Constrangido, o presidente Vicente Fox passou a faixa para seu sucessor. Os deputados da esquerda, que acusam fraude na vitória eleitoral do conservador, em julho, gritavam: "Fora, Fox!", e, para o novo presidente mexicano: "Espúrio, espúrio" e "Vai cair, vai cair".
Já os deputados da direita comemoravam a rápida e bagunçada cerimônia, gritando "sí, se pudo" (algo como "sim, deu pra fazer"). É que, até cinco minutos antes da cerimônia, não se sabia se haveria ou não o juramento.
Às oito da manhã (12h em Brasília), cenas de pugilato e até arremessos de cadeiras foram vistos no plenário, quando o senador Santiago Creel, homem forte do governo Fox, chegou ao recinto. A oposição vaiou com força e partiu para cima. A posse estava marcada para as 9h30.

Congresso sitiado
Na última semana, com receio de que a esquerda tomasse a tribuna do Congresso para impedir a posse, a direita se adiantou - e praticamente acampou por três dias e noites na tribuna. A esquerda não deixou por menos - acampou em cinco dos seis acessos ao plenário do Congresso. O único acesso que ficou sob controle dos conservadores está atrás do palco, sob duas gigantes bandeiras mexicanas. Por essa portinha escondida é que Calderón teve que entrar e sair.
Em setembro, o então presidente Fox não pôde realizar o tradicional discurso sobre o estado da nação porque a esquerda havia tomado a tribuna. Ele entregou o relatório por escrito e foi embora.
Calderón foi eleito em 2 de julho, com apenas 200 mil votos a mais que o esquerdista Andrés Manuel López Obrador, ex-prefeito da Cidade do México.
A esquerda denunciou fraude, manipulação e intromissão do governo federal na campanha e na apuração e organizou um protesto que bloqueou as principais avenidas da capital, exigindo recontagem total dos votos, que não foi feita.
Calderón só foi confirmado presidente em setembro - quando parte da população também já criticava duramente o bloqueio por sete semanas da capital, promovido por López Obrador, que tampouco apresentou provas irrefutáveis de fraude eleitoral.
A popularidade do esquerdista encolheu, e antigos seguidores passaram a chamá-lo de populista e de messiânico. Mas as críticas da esquerda a todo o processo eleitoral continuaram.
Um protocolo confuso foi feito na medida para evitar constrangimentos. Pela primeira vez na história do México, o presidente Fox passou o cargo para Calderón na madrugada de quinta para sexta-feira, à meia-noite, em cerimônia transmitida pela tevê, já se prevenindo contra o que poderia acontecer no Congresso na manha seguinte.
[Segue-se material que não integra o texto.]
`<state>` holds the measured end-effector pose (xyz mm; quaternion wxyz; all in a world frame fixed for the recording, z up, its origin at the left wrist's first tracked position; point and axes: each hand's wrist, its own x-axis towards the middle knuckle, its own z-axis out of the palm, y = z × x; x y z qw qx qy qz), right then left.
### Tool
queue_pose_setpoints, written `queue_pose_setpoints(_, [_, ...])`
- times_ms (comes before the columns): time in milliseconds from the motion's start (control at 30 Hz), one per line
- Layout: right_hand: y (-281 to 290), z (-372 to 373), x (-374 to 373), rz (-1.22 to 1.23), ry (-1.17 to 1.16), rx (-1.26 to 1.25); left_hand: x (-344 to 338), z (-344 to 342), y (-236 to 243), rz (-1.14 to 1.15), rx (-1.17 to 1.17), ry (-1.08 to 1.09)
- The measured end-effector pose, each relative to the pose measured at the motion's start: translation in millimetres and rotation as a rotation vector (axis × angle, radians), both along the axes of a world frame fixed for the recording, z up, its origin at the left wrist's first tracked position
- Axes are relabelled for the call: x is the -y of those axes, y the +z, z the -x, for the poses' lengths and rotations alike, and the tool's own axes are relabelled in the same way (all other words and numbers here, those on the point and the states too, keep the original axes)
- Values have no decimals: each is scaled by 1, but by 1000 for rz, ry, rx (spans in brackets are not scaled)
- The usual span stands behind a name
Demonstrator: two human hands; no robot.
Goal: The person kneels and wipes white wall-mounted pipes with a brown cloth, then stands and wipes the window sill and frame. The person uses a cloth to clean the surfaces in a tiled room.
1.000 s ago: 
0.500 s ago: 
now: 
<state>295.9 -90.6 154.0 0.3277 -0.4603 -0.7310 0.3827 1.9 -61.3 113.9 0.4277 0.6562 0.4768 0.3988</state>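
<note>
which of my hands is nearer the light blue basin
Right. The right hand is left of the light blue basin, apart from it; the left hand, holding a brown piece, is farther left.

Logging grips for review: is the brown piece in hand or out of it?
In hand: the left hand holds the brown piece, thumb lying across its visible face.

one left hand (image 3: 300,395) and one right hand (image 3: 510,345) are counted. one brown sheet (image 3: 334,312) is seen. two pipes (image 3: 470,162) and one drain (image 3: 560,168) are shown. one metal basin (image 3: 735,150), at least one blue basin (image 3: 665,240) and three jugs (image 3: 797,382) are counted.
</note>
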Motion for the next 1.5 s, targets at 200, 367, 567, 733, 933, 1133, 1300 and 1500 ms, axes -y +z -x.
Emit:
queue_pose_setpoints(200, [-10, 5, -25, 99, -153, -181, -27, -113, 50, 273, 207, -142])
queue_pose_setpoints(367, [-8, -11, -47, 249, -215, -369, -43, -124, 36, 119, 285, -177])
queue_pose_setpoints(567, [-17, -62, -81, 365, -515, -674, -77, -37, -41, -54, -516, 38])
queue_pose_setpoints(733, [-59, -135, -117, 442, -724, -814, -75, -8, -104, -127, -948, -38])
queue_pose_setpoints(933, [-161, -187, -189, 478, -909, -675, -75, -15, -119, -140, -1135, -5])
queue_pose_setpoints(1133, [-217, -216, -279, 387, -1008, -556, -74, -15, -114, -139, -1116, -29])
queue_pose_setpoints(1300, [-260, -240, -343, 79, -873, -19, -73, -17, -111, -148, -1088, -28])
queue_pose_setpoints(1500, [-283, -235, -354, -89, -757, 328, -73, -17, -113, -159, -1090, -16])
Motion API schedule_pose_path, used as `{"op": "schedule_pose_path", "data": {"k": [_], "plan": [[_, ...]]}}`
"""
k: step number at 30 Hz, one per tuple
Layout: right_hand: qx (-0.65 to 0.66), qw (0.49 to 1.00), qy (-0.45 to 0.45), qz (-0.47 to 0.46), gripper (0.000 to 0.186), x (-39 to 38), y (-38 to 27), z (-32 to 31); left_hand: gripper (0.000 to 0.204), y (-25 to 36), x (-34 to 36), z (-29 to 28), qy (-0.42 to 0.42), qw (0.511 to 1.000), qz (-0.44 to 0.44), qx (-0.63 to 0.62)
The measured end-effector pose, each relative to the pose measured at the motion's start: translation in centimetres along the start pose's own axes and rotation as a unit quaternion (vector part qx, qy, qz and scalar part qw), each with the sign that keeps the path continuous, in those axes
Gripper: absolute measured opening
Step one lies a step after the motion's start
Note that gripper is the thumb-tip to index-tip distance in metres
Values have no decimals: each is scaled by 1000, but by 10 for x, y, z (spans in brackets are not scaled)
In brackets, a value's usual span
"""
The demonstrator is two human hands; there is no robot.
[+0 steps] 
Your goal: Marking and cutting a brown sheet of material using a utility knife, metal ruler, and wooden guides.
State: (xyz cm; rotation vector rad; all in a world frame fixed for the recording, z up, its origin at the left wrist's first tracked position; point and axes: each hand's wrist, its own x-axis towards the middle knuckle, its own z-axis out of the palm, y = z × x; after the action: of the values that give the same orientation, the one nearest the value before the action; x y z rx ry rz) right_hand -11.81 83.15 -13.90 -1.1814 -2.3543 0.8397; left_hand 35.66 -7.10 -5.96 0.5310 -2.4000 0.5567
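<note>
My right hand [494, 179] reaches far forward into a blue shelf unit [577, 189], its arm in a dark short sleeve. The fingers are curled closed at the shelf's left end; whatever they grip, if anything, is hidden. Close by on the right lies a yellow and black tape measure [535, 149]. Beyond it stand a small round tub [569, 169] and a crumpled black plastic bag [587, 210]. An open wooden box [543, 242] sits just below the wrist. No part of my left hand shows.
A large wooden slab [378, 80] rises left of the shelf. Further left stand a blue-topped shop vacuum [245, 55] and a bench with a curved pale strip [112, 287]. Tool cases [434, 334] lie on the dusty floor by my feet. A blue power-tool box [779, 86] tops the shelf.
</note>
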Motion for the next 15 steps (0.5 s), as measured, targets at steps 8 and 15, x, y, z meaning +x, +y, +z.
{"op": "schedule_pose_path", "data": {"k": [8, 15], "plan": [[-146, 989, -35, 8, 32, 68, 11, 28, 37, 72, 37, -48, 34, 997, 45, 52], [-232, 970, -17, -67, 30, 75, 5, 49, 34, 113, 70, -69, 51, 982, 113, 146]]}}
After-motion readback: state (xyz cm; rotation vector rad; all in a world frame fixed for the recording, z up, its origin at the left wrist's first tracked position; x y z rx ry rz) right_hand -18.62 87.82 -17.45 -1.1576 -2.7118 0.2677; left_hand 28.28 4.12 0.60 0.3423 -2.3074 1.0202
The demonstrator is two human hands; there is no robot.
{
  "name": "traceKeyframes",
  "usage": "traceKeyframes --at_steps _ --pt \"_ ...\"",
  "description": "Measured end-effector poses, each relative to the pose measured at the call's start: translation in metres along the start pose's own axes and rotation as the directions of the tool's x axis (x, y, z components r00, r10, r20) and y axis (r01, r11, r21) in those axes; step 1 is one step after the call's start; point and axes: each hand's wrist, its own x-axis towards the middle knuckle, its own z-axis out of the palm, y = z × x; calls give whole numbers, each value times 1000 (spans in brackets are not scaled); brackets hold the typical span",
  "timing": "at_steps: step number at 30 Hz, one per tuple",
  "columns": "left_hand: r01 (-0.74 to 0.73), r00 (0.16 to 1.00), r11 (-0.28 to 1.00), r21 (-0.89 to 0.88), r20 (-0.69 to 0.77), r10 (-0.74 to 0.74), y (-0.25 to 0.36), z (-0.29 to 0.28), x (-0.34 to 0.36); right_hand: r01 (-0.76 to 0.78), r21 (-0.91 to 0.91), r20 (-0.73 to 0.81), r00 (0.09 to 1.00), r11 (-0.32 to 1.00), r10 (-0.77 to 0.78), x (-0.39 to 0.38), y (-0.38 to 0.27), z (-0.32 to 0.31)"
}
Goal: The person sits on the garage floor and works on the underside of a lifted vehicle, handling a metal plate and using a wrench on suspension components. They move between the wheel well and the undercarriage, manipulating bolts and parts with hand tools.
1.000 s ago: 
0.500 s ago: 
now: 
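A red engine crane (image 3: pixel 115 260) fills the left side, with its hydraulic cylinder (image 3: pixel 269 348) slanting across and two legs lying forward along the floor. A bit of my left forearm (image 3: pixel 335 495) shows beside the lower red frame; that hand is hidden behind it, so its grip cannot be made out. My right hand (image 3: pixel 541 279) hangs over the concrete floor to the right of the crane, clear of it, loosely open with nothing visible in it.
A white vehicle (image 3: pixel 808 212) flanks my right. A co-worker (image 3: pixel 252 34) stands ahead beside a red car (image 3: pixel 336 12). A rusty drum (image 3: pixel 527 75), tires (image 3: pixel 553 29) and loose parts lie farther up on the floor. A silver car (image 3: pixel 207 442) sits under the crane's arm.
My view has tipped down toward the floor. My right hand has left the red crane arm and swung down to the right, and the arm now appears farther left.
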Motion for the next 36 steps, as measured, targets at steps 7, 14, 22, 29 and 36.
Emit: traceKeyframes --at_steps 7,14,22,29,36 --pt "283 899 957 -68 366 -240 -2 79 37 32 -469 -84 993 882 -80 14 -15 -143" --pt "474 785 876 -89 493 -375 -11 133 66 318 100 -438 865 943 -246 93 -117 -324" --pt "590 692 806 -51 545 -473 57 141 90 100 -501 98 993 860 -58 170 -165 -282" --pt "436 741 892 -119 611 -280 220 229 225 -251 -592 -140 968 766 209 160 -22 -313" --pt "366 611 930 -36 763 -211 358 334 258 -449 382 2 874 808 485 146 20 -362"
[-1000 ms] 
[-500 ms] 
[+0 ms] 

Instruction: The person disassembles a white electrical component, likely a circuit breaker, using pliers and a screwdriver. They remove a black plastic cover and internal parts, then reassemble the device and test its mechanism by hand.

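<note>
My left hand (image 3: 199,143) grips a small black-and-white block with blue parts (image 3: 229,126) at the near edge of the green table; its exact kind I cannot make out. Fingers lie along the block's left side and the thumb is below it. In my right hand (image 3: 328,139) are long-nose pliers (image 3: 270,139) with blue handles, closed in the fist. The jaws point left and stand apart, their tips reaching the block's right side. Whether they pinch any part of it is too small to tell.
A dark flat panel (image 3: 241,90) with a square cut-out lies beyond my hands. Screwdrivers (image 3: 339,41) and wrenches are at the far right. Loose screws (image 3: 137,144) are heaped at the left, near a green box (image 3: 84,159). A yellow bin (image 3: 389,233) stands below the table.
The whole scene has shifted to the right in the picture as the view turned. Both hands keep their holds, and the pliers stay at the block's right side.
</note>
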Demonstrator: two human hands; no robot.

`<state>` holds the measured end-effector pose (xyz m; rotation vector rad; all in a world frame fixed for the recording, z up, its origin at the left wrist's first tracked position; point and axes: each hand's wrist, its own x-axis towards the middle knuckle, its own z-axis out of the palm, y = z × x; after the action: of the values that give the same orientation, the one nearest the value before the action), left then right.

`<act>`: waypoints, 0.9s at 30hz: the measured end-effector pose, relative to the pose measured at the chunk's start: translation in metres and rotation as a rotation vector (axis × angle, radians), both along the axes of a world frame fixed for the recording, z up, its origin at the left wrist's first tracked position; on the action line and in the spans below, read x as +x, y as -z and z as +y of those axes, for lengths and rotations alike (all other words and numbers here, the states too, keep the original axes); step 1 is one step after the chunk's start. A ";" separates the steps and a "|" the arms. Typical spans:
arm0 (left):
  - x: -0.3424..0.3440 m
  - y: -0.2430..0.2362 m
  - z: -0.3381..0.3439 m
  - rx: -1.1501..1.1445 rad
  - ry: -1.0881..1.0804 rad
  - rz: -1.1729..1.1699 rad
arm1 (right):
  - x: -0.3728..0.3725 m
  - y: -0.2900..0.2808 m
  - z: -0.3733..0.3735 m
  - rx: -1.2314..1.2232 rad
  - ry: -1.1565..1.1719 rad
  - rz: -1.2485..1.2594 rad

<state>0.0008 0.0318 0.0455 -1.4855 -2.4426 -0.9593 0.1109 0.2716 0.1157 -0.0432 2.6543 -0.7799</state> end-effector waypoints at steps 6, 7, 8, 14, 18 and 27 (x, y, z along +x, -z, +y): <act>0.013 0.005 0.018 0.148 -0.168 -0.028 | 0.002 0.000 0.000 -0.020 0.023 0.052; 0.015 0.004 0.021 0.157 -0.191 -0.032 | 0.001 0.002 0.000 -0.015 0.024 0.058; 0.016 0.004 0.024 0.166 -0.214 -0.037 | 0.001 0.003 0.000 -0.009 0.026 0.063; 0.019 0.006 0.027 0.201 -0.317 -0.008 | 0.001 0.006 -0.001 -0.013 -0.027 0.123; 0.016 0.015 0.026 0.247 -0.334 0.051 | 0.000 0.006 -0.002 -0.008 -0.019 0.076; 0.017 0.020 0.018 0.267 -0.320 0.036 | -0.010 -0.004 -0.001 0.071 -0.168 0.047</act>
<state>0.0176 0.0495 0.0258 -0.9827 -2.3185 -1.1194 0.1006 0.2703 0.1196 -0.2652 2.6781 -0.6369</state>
A segurança foi redobrada. Para chegar ao Congresso, deputados, senadores, convidados, autoridades estrangeiras e jornalistas passaram por até sete diferentes controles.

Comemoração fechada
Mas, apesar de ser feriado no país, as ruas ficaram vazias e o novo presidente tampouco desfilou de carro aberto. A comemoração de Calderón não poderia ser mais discreta -e menos popular.
As grandes cerimônias aconteceram em lugares fechados, só para convidados. Em uma celebração no Auditório Nacional, repleto de correligionários, Calderón leu o discurso que não pôde fazer no Congresso. Depois houve um almoço no suntuoso Museu Nacional de Antropologia e estava marcado um jantar no Castelo de Chapultepec.
Ele se referiu à oposição no auditório. "Estou acostumado a enfrentar e superar todos os obstáculos. Vou dialogar com quem estiver disposto a dialogar, mas não vou esperar o diálogo para começar a trabalhar. Não se pode invocar a democracia para se atentar contra a democracia", discursou o novo presidente mexicano.
O mandato de Calderón à frente da Presidência do país será de seis anos. Não há reeleição no México.